Falando em colaboradores, SZA retorna para as faixas mais românticas de GNX, e “luther” eleva o trabalho feito pelos dois em lançamentos anteriores como “All the Stars” e conta com algumas das melhores poesias do CD. Aliás, não é preciso dizer, mas a profundidade, elasticidade e imprevisibilidade das letras seguem sendo o maior atrativo de Kendrick Lamar.
Não há melhor exemplo disso do que a melhor música do álbum, uma faixa predestinada a disputar por espaços nos Top 10 do rapper daqui pra frente. Em “reincarnated”, Kendrick usa samples de 2pac para, em suas palavras, reescrever a história do diabo sendo expulso do céu como uma série de vidas em cantores negros (provavelmente inspirados por John Lee Hooker e Dinah Washington) que foram expulsos de casa, fizeram sucesso mas morreram devido ao excesso.
Os tons de blues e o histórico do gênero, chamado de “música do diabo” por racistas no Século 20, aprofundam o significado de uma música sobre o peso de um legado que agora recai sobre Lamar.

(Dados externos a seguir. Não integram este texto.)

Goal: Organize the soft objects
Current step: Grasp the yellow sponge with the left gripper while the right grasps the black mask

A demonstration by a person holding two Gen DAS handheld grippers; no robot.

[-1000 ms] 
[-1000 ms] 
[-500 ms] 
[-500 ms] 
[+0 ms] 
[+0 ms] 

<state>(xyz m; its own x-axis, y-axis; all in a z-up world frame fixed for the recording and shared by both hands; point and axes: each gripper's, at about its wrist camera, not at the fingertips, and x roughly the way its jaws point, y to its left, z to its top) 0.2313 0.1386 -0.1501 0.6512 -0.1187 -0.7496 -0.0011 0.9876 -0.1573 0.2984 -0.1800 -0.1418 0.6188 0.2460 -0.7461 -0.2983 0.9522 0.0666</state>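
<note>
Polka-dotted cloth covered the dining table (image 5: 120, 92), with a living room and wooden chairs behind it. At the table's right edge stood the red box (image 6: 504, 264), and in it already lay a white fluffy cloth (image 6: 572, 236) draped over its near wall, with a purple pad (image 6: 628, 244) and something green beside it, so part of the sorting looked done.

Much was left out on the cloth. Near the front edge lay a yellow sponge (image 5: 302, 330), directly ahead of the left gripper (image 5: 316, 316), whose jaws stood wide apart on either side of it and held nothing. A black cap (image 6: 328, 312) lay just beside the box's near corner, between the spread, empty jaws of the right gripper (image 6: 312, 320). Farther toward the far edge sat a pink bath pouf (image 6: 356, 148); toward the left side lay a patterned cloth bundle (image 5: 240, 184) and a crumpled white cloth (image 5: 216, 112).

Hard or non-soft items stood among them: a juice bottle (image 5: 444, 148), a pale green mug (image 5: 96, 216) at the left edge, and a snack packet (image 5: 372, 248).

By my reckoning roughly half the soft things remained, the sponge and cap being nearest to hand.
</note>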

Puxar 2pac, especialmente depois que Drake ousou “revivê-lo” com IA durante a treta, aponta para isso, assim como a dinâmica pai e filho que termina com uma conversa entre Kendrick e Deus, onde o divino mostra ao rapper a necessidade de buscar paz em sua cidade, de viver de maneira humilde e cuidar de seu povo. Ele não foi expulso para ser punido, mas aprender que não pode morrer como nas vidas anteriores.
As camadas não param, mas a mensagem é uma só. Em “man at the garden” Kendrick fala que merece tudo que recebeu, e em “hey now” grita que é importante demais. Olhando seu 2024, é difícil discordar, mas ele está mais do que ciente do que representa para Los Angeles, e da necessidade e responsabilidade que vêm com a coroa.
Não é um acidente que “heart part 6”, a mais nova numa série de músicas autobiográficas, Kendrick Lamar narra toda sua carreira profissional e termina com conselhos para os mais novos. Se um dia ele era o good kid de m.A.A.d city, se DAMN foi sua ascensão ao topo do jogo, GNX é a reflexão – divertida, empolgante e surpreendentemente fácil de ouvir – sobre o que é ser alguém capaz de incendiar o mundo da música como ele fez esse ano ao dizer “Motherfuck the big three / it's just big me.”